Dunn moved last week to drop his defamation lawsuit against Garrett VeneKlasen, an unsuccessful Democratic candidate for the office, after VeneKlasen signed a statement of apology.
The lawsuit centered on a radio ad in which VeneKlasen accused Dunn, then a Republican, of negotiating a billion-dollar power line through his personal ranch – a transaction “that’ll lead to a lot of money flowing his way,” VeneKlasen said in the radio ad.
But Dunn said the ad was false, and he filed a defamation lawsuit last year – a rare step in New Mexico politics.
After 18 months of court hearings and legal arguments, Dunn and VeneKlasen settled the lawsuit last month, and it was dismissed Friday.
Dunn’s attorney, his son Blair Dunn, said Tuesday that the terms of the agreement are confidential, except for a statement issued by VeneKlasen.
In the statement, VeneKlasen said he didn’t intend to say or suggest that Dunn was corrupt or to allege that he had negotiated the route of the transmission line.
“I apologize to Commissioner Dunn for the trouble this has caused him and his family,” VeneKlasen said in the written statement, released by Blair Dunn.
The Dunns are still pursuing an apology from Alan Packman, who worked for VeneKlasen in the campaign.
Aubrey Dunn’s term as land commissioner ends Dec. 31. He didn’t seek re-election.
Dunn won election four years ago as a Republican but later changed his party affiliation to Libertarian.
VeneKlasen lost a close primary race to Democratic state Rep.

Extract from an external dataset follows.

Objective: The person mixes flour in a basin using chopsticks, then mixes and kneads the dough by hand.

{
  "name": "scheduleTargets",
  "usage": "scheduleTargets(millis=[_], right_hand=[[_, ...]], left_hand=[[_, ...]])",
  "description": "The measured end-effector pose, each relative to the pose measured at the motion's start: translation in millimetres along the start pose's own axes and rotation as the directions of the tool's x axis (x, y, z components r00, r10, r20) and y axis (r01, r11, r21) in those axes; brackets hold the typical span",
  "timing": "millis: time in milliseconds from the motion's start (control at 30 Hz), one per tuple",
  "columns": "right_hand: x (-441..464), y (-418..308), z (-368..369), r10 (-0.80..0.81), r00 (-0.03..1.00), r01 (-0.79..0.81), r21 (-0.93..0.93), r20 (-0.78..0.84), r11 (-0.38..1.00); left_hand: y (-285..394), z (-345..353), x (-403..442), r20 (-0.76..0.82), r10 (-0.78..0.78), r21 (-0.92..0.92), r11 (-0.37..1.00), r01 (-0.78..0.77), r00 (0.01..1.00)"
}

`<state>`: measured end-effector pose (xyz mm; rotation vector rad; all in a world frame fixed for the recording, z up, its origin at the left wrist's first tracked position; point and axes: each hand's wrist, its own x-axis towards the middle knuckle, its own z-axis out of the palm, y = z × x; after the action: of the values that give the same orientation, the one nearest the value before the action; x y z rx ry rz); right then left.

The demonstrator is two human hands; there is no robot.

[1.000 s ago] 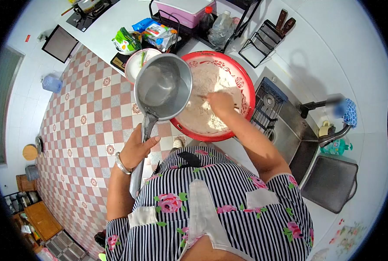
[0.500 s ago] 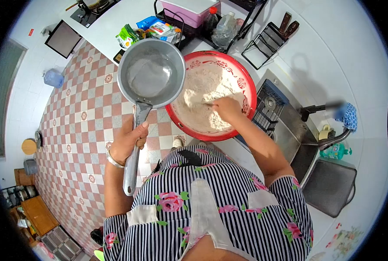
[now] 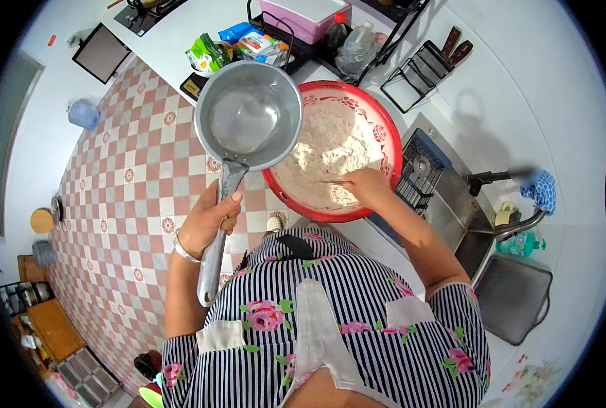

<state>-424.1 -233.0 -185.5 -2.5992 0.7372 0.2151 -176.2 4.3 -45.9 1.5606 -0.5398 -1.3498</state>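
While your left hand (image 3: pixel 208 223) grips the dipper (image 3: pixel 247 115), your right hand (image 3: pixel 367 187) clasps a thin utensil (image 3: pixel 331 181) near the red basin's (image 3: pixel 392 136) five o'clock. Its flour (image 3: pixel 335 139) looks partly clumped, with plenty left loose.

Beyond the left fingers (image 3: pixel 230 205) the pot (image 3: pixel 245 115) is plain silver-grey, and the floor (image 3: pixel 140 170) beneath them is checked in pink, white and grey. Around the right fingers (image 3: pixel 354 179) the flour (image 3: pixel 330 136) is pale beige and the basin (image 3: pixel 392 132) red-rimmed, with red motifs on white. Behind both sets of fingers, the top (image 3: pixel 357 292) shows black-and-white stripes, pink flowers and green leaves.
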Motion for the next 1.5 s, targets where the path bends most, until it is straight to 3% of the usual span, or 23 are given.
scheduleTargets(millis=[100,133,233,300,400,500,533,633,733,800,967,1100,1167,1267,1367,1467,1500], right_hand=[[-23,16,-27,0.052,0.990,-0.068,0.124,0.131,0.990],[-24,17,-26,-0.028,0.988,0.001,0.175,0.149,0.985],[4,-14,-6,0.076,0.972,-0.136,0.263,0.224,0.955],[39,-16,23,0.087,0.996,-0.089,0.271,0.017,0.959],[67,-29,-2,0.237,0.951,-0.210,0.149,-0.198,0.966],[84,-16,-4,0.323,0.910,-0.324,0.040,-0.261,0.945],[84,-13,1,0.294,0.925,-0.308,-0.022,-0.239,0.951],[59,-6,13,0.044,0.997,-0.052,-0.131,-0.066,0.990],[18,7,-1,-0.093,0.994,0.104,-0.218,0.060,0.970],[-8,24,-30,-0.116,0.992,0.129,-0.340,0.057,0.931],[-39,57,-93,-0.073,0.994,0.102,-0.416,0.087,0.904],[-20,45,-43,-0.126,0.970,0.190,-0.330,0.206,0.924],[5,28,-17,-0.034,0.983,0.076,-0.229,0.181,0.970],[32,18,-8,0.064,0.998,-0.065,0.081,0.008,0.995],[49,12,-37,0.176,0.972,-0.177,0.007,-0.157,0.984],[79,21,-15,0.192,0.945,-0.189,0.037,-0.265,0.981],[84,12,-6,0.193,0.954,-0.195,0.015,-0.227,0.981]], left_hand=[[2,1,0,0.001,0.001,0.014,1.000,-0.001,1.000],[3,2,0,0.003,-0.001,0.025,1.000,0.001,1.000],[4,2,2,-0.035,-0.015,0.024,1.000,0.016,0.999],[6,2,2,-0.034,-0.024,0.013,1.000,0.025,0.999],[9,3,0,-0.039,-0.027,0.048,0.998,0.029,0.999],[7,4,0,-0.021,-0.011,0.060,0.998,0.013,1.000],[6,4,2,-0.013,-0.004,0.056,0.998,0.005,1.000],[0,5,5,-0.009,-0.019,0.050,0.999,0.020,1.000],[0,6,5,-0.001,-0.015,0.031,0.999,0.015,1.000],[-3,4,6,0.000,-0.020,0.039,0.999,0.020,1.000],[-5,4,5,-0.010,-0.024,0.027,0.999,0.024,1.000],[-3,4,4,-0.011,-0.007,0.041,0.999,0.007,1.000],[-3,3,3,-0.010,0.002,0.045,0.999,-0.002,1.000],[-3,2,1,-0.008,0.000,0.041,0.999,0.001,1.000],[-1,4,2,-0.023,-0.004,0.050,0.999,0.006,1.000],[-2,6,2,-0.023,-0.009,0.042,0.999,0.010,1.000],[-5,4,3,-0.020,-0.020,0.038,0.999,0.020,1.000]])
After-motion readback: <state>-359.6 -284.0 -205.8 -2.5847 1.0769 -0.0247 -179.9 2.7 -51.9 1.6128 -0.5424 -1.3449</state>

Stephanie Garcia Richard, who went on to win the office in the fall. She will be the first woman to serve as New Mexico land commissioner.
The law generally protects people’s rights to speak out against public figures, attorneys say, even if they don’t get their facts right.
To win his defamation suit, Dunn would have been required to demonstrate that VeneKlasen acted with “malice” – that he either knew the ad was false and aired it anyway, or that he acted with reckless disregard for whether it was false.